International trade and trade restrictions
International trade is based on the process of importing and exporting goods. Every good exported by one country must be imported by another. International trade increases total output. On a global economy imports must equal exports. The trade balance is the difference between exports and imports. When goods are imported more than exported it is trade balance deficit.
On microeconomic level there are gainers and lasers from international trade. Despite the many advantages of trade between nations, trade barriers are often imposed on certain goods. Sometimes imports mean fewer jobs and less income for some domestic industries. Exports represent increased jobs and incomes for other industries. That is why government must use trade restrictions (embargo, quotas, tariffs, trade adjustment assistance):
- Embargo are out right prohibitions against import or export of particular goods. As embargo is a complete ban upon trade with a particular country, it is usually imposed for political reasons.
- Quotas limit the quantity of imported and exported goods. They are often used to restrict imports where tariffs seem to be not very effective because consumers are prepared to pay high prices for foreign commodities.

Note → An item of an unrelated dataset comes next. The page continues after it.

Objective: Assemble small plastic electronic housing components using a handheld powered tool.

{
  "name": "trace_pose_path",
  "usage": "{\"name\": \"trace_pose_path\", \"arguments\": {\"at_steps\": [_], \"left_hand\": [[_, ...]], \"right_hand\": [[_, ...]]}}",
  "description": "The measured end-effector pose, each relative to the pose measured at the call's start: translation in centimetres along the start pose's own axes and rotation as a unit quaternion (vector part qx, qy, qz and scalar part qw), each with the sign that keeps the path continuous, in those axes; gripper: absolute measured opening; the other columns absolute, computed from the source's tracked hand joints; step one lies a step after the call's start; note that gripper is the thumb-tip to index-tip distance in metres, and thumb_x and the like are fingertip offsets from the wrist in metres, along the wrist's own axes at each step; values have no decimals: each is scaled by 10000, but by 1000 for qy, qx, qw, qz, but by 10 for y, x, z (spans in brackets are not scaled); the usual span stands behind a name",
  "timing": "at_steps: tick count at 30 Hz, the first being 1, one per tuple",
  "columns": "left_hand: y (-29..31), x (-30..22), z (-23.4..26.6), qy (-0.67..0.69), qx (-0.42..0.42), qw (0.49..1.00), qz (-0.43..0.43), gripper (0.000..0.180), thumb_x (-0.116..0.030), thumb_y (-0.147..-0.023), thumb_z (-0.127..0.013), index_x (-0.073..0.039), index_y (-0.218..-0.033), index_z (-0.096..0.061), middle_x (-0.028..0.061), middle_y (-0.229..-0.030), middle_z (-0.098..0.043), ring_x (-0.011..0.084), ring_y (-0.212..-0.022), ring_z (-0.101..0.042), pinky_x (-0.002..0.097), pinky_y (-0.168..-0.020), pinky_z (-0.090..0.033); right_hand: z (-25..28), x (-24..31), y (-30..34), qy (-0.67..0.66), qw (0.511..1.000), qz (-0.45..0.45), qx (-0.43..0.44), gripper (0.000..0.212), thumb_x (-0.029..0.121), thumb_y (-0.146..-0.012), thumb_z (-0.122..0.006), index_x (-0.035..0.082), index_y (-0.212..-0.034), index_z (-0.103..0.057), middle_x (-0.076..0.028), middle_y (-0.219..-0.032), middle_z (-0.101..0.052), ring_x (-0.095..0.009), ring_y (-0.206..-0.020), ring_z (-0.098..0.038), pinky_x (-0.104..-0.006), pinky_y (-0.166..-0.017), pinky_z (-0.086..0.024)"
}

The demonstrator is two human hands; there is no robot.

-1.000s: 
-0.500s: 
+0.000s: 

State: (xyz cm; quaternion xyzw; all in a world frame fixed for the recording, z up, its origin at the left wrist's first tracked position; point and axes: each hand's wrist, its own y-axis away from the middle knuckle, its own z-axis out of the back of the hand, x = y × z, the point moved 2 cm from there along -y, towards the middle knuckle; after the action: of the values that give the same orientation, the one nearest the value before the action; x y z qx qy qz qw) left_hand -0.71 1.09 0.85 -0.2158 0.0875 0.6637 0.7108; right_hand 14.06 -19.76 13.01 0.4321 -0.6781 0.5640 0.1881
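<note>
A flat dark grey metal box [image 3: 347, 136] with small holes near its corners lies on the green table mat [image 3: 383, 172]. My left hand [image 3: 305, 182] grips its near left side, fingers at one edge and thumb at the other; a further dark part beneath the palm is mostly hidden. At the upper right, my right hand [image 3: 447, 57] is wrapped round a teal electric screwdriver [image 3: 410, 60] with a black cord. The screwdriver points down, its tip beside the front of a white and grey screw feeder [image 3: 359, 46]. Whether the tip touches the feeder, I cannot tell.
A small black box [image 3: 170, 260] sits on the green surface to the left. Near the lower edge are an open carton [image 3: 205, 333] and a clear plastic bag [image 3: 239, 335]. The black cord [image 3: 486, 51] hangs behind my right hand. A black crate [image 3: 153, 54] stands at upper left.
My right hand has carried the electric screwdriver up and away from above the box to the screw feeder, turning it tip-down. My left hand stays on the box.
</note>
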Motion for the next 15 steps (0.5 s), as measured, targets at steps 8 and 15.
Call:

- Tariffs are taxes on imports. Tariff may be imposed in order to make them more expensive compared to the domestic product, to discourage foreign producer from shipping certain goods into the country. The main purpose of tariffs is to keep out lower-priced foreign goods. For this reason tariffs usually are very high and this makes domestic manufacturer compete easier with imported product.
- Trade adjustment assistance is compensation losses imposed by international trade.
Other restrictions upon free trade between countries are subsidies, exchange control, special rules and regulations.
The most known international trade organization is the World Trade Organization. It was created in 1995 replacing GATT. The World Trade Organization (WTO) is an international organization designed by its founders to supervise and liberalize international trade: efficient policy of country and productive specialization increases world output.